Summary: | Lors des débuts de l'industrialisation au Saguenay-Lac-Saint-Jean, on assiste à la formation du premier syndicat catholique de la province, la Fédération ouvrière mutuelle du Nord (FOMN). Bien que cette dernière ait été passablement étudiée par les historiens, tous l'ont fait à partir du discours du principal promoteur, Mgr Eugène Lapointe. Jusqu'à maintenant, aucun chercheur n'a choisi d'aborder la question à partir des aspirations des ouvriers eux-mêmes. C'est donc cette perspective qui est abordée dans ce mémoire.

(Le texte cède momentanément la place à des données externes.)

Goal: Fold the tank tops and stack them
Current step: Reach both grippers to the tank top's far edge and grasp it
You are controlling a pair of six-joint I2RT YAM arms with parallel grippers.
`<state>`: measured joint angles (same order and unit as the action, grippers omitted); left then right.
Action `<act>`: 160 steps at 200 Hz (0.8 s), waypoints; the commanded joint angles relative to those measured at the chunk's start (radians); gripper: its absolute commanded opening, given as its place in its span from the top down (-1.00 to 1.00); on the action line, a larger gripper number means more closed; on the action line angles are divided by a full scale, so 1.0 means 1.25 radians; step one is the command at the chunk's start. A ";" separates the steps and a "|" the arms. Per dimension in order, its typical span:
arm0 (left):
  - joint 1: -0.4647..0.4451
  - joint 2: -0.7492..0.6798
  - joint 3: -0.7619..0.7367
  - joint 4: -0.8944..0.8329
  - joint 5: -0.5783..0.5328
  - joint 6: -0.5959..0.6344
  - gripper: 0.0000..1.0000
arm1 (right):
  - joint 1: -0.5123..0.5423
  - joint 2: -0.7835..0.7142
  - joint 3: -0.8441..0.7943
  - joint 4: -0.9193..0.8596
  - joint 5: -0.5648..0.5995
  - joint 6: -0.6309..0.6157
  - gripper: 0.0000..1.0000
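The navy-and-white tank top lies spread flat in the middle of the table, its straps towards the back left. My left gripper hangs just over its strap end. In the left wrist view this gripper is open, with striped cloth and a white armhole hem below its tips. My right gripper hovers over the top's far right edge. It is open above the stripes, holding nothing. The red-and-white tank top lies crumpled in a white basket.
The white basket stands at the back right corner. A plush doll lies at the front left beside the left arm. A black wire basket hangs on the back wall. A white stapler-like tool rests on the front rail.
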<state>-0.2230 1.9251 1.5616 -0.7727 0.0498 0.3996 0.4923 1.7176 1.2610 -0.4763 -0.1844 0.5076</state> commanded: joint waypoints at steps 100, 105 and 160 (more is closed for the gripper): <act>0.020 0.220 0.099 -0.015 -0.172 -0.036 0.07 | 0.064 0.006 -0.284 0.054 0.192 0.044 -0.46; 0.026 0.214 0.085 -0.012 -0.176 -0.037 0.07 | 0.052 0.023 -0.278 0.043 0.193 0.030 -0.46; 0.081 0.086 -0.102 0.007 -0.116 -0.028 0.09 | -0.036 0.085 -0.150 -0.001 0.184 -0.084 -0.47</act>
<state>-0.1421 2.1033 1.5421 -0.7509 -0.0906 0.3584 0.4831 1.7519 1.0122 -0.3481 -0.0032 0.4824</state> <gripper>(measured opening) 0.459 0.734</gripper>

Suivant une méthode d'analyse de la naissance de la classe ouvrière définie par Ira Katznelson et Aristide R. Zolberg, nous avons étudié son émergence à Chicoutimi. Cette démarche s'apparente également à l'approche adoptée par William H. Sewell Jr. qui ajoute une dimension structurelle à l'analyse «par le bas» émanant des travaux d'E. P. Thompson.

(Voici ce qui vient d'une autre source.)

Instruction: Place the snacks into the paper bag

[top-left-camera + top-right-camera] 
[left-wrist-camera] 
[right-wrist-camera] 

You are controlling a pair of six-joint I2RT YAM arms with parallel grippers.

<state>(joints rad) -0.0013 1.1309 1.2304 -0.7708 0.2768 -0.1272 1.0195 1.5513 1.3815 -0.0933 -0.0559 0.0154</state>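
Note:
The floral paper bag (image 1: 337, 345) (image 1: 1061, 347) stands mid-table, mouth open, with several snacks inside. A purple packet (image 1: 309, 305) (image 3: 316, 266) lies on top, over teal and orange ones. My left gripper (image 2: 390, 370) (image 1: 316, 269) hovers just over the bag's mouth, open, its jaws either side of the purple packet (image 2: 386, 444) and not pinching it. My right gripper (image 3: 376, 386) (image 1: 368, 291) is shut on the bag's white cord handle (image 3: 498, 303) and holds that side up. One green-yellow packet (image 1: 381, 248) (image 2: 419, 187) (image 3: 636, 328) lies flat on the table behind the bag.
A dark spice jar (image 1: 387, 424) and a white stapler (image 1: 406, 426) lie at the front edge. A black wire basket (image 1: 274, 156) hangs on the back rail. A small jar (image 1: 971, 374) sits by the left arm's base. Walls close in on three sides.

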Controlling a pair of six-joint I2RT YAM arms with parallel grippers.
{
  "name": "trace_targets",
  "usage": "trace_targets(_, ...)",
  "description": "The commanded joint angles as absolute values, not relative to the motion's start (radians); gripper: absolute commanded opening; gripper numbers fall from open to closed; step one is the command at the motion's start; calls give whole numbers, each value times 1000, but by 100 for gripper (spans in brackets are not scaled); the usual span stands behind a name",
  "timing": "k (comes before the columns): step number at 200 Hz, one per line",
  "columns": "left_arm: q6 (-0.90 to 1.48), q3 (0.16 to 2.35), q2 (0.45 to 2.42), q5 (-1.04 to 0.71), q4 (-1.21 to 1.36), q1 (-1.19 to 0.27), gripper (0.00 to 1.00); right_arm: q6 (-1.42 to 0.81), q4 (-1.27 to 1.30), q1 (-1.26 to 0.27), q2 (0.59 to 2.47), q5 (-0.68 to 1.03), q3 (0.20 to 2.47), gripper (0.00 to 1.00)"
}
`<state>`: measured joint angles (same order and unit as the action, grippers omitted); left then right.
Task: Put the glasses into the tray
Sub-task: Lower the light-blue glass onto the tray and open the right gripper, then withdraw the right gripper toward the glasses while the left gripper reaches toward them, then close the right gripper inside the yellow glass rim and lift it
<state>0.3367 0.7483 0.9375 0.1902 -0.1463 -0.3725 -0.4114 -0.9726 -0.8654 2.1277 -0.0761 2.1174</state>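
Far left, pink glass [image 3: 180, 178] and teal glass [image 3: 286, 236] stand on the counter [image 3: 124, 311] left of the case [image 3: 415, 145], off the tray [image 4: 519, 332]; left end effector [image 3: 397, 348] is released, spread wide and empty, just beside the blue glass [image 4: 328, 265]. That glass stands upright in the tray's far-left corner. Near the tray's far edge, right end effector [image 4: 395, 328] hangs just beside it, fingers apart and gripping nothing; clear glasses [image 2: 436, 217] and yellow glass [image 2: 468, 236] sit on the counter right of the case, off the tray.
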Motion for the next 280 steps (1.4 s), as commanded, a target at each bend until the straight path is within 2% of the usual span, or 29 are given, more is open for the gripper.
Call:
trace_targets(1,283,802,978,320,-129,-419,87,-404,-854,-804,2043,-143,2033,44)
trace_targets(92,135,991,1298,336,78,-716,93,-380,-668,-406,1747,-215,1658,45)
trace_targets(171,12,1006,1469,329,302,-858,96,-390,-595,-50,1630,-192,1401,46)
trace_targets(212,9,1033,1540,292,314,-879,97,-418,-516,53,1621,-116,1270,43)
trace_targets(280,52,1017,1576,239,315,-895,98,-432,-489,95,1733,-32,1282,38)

À partir de différentes sources primaires et du dépouillement exhaustif des procèsverbaux de l'union ouvrière, nous en arrivons à démontrer que le rôle des ouvriers au sein de la FOMN est beaucoup plus important que ce que l'on a cru jusqu'à maintenant. Malgré l'impression de soumission des ouvriers et de contrôle du clergé qui émerge des discours officiels, c'est une véritable prise de conscience collective de la classe ouvrière qui apparaît au début des années 1910; ceci se répercute dans l'ensemble du vécu ouvrier, tant au travail que dans la vie quotidienne. On assiste d'ailleurs au développement d'un quartier ouvrier typique, comparable à ce qu'on retrouve ailleurs au Québec à la même période.

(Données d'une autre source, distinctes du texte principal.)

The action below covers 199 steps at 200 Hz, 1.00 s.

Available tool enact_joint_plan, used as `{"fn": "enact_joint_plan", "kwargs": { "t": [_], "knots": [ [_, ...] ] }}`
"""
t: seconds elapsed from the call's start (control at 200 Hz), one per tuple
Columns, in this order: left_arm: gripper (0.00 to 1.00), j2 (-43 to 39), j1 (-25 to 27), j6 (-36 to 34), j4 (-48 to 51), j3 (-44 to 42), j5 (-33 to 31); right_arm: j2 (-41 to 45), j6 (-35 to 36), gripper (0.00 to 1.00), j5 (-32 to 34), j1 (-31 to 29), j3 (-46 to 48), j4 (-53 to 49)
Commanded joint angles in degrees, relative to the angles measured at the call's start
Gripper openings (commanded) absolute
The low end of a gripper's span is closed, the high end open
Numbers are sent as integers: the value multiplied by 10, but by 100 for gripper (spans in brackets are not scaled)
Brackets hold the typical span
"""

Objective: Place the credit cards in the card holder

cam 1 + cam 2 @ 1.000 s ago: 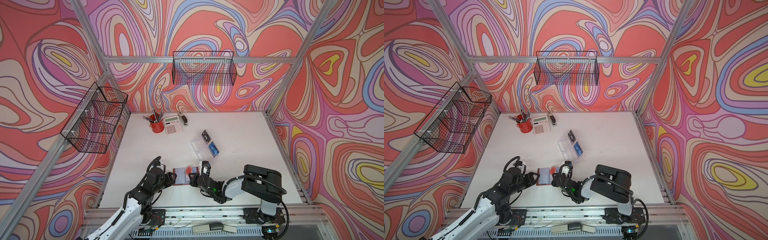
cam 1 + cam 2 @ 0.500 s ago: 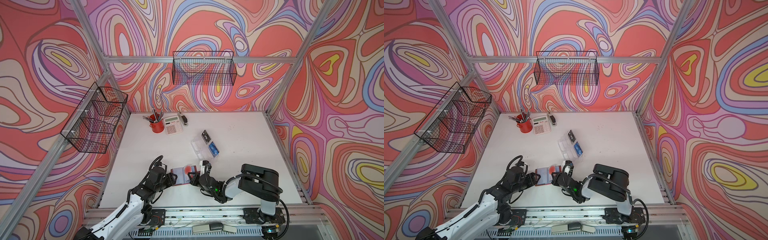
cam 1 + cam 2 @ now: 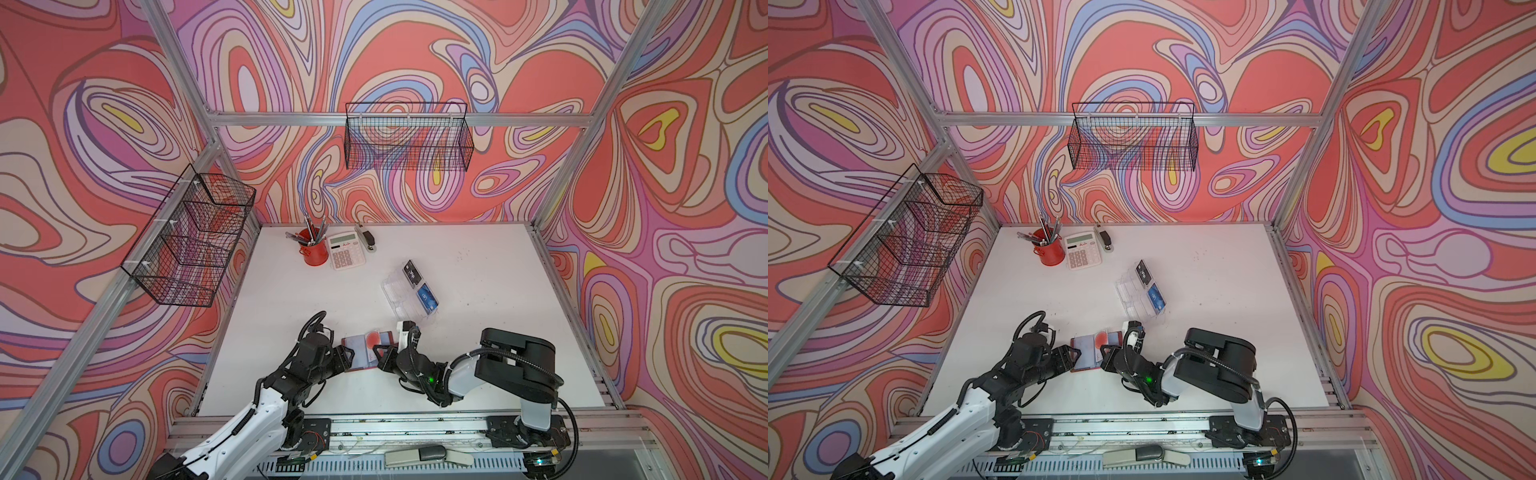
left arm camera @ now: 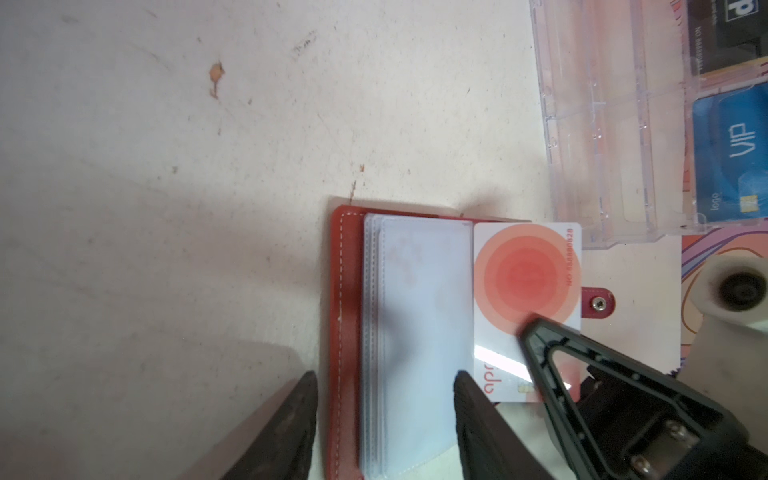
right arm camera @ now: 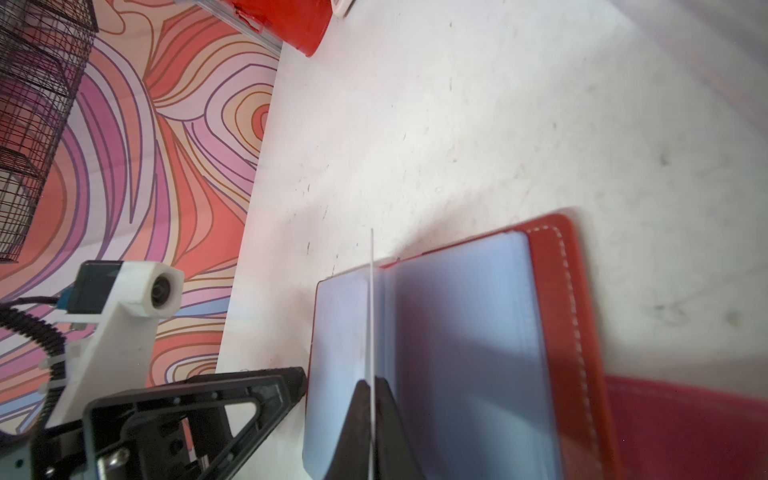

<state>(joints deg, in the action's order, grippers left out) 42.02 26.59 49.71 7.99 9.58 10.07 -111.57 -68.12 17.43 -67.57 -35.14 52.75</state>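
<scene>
The left gripper (image 4: 385, 376) has its jaws apart, flanking the sleeved half of the open card holder (image 4: 347, 291). Just beyond one fingertip, the right gripper (image 4: 534, 332) covers a corner of a red-and-white card (image 4: 525, 270).

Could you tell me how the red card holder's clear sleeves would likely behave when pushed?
Probably floppy: the sleeves are thin, fanned in loose layers. The card holder itself looks light, lying flat on the smooth table, so it may slide.
</scene>
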Motion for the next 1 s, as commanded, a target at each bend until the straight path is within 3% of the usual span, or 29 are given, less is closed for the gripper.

Notre étude permet également de démontrer toute la complexité des premiers balbutiements du syndicalisme catholique à Chicoutimi, qui se situe à la jonction entre trois grands courants ouvriers de l'époque : le syndicalisme, la mutualité et l'action sociale catholique. En effet, bien qu'elle soit considérée comme un syndicat, la FOMN est d'abord incorporée sous forme de société de secours mutuels; des actions de ces deux approches y sont d'ailleurs effectuées. Nous y retrouvons également les influences découlant de l'encyclique Rerum Novarum, essentiellement dans les allocutions des aumôniers.